SUMMARY This proposal describes a new platform for high-throughput measurement of mechanical phenomena in cells. The platform is based on a type of strain sensor comprising metallic nanoislands supported by hexagonal boron nitride. Mechanical deformation produces a change in both the electrical resistance and the optical scattering of these sensors. These processes allow the detection of deformations ≤1 ppm (≤0.0001% strain). This unprecedented level of sensitivity permits the measurement of minute forces produced by cells that cannot be measured using existing methods, and the electrical signals can be analyzed rapidly using machine-learning algorithms. While this sensor has a broad range of potential applications in cell biology, we apply it here to a ubiquitous challenge in cardiovascular medicine and drug discovery. In particular, contractile dysfunction in cardiomyocytes is associated with a range of difficult-to-treat cardiomyopathies. In drug discovery, cardiotoxicity (myopathy, arrhythmia, or both) is a leading reason for the failure of drugs during development and aftermarket launch. For some classes of drugs—especially those used in chemotherapy—up to 30% of patients experience heart disease related to their treatment. Indeed, heart failure is the second most common reason for death of cancer patients. There are currently no assays that are both predictive of cardiotoxicity and are of sufficient throughput to implement early in drug development (i.e., when safer drug leads can be selected among analogues). We propose the use of induced pluripotent stem cell-derived cardiomyocytes (iPSC-CMs) bearing various disease-associated mutations as a test case of our nano-enabled biomechanical sensor. In particular, we will construct an array based on a “96-well” plate format combined with high-throughput analysis using a purpose-designed machine learning algorithm in order to measure the forces and kinetics of contractility of the cells. Such a platform would enable large-scale evaluation of disease mechanisms and accelerate therapeutic target discovery by permitting high-throughput, unbiased testing. This application offers the exciting possibility of introducing aspects of the biology of the human heart early in the discovery pipeline. More broadly, the platform we describe offers the potential of answering deep questions about mechanical phenomena in cells—“the mechanome”—which play critical roles in human health.

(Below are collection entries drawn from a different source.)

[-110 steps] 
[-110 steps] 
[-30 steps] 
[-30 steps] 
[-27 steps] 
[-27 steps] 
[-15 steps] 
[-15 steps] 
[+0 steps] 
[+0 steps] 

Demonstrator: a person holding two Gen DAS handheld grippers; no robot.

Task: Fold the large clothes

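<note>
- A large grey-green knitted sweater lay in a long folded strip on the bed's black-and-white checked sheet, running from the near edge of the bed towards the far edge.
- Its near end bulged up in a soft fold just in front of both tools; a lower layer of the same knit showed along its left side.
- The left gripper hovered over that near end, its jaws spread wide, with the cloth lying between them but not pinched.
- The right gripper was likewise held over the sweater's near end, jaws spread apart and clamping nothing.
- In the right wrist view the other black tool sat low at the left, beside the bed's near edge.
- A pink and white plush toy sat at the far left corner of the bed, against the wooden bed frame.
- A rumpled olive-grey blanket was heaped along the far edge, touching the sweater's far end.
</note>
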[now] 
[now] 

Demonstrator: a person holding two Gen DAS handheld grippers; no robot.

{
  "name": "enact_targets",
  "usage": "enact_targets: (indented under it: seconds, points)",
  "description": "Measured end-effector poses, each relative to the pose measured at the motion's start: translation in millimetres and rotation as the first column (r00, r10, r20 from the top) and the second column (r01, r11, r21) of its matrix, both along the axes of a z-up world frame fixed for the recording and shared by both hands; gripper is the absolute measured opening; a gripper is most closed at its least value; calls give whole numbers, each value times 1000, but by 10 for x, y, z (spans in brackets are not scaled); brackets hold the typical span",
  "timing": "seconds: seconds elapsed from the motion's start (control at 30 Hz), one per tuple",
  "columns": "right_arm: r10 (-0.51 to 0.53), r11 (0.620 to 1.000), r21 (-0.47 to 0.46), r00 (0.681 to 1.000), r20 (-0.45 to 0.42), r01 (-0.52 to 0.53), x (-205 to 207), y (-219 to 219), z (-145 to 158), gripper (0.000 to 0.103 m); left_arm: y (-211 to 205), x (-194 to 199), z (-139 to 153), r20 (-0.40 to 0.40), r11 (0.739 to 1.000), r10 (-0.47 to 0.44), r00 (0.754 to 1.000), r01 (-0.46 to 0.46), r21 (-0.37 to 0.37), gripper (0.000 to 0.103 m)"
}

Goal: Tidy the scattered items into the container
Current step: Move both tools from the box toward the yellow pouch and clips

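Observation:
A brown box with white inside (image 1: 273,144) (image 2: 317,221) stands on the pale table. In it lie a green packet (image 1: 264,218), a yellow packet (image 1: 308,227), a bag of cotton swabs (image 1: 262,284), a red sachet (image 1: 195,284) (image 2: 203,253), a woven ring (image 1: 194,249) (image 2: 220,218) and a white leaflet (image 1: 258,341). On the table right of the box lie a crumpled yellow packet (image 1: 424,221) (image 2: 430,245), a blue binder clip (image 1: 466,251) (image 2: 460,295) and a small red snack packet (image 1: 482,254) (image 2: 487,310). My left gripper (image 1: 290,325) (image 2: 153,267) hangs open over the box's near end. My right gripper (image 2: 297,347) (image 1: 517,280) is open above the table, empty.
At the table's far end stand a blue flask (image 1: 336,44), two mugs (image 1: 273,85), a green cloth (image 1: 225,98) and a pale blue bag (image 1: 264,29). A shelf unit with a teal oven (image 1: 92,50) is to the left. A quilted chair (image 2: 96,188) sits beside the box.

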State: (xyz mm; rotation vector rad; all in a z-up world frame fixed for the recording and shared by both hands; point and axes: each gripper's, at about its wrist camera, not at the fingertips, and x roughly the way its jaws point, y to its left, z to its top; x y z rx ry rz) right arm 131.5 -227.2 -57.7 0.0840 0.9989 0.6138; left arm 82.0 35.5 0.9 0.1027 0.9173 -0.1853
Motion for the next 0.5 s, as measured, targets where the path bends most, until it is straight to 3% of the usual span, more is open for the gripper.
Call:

总结 该提案描述了一种新的平台，用于高通量测量细胞中的机械现象。 该平台基于一种应变传感器，其包括由六方硼支撑的金属纳米岛 氮化物机械变形产生的电阻和光学散射的变化， 这些传感器。这些过程允许检测≤1 ppm（≤0.0001%应变）的变形。这 前所未有的灵敏度允许测量细胞产生的微小力， 使用现有方法测量，并且可以使用机器学习快速分析电信号 算法虽然这种传感器在细胞生物学中具有广泛的潜在应用，但我们将其应用于 在心血管医学和药物发现中普遍存在的挑战。特别是， 心肌细胞的损伤与一系列难以治疗的心肌病有关。在药物发现中，心脏毒性 （肌病、心律失常或两者兼有）是药物在开发和售后市场失败的主要原因 发射对于某些类别的药物-特别是那些用于化疗-高达30%的患者的经验 与治疗有关的心脏病。事实上，心力衰竭是第二个最常见的死亡原因， 癌症患者。目前还没有既能预测心脏毒性又能充分预测 在药物开发早期实现的生产量（即，当更安全的药物先导可以选择， 类似物）。我们建议使用具有诱导性多能干细胞来源的心肌细胞（iPSC-CM）， 各种疾病相关的突变作为我们的纳米生物力学传感器的测试案例。特别是， 我们将构建一个基于“96孔”板格式的阵列，并结合高通量分析， 专门设计的机器学习算法，以测量收缩力和动力学， 细胞这样的平台将能够大规模评估疾病机制，并加速治疗。 通过允许高通量、无偏倚的测试来发现目标。这个应用程序提供了令人兴奋的可能性 在发现过程的早期引入人类心脏生物学的各个方面。更广泛地说，平台 我们描述了提供了回答关于细胞中机械现象的深层问题的潜力-“ “机械组”-在人类健康中发挥关键作用。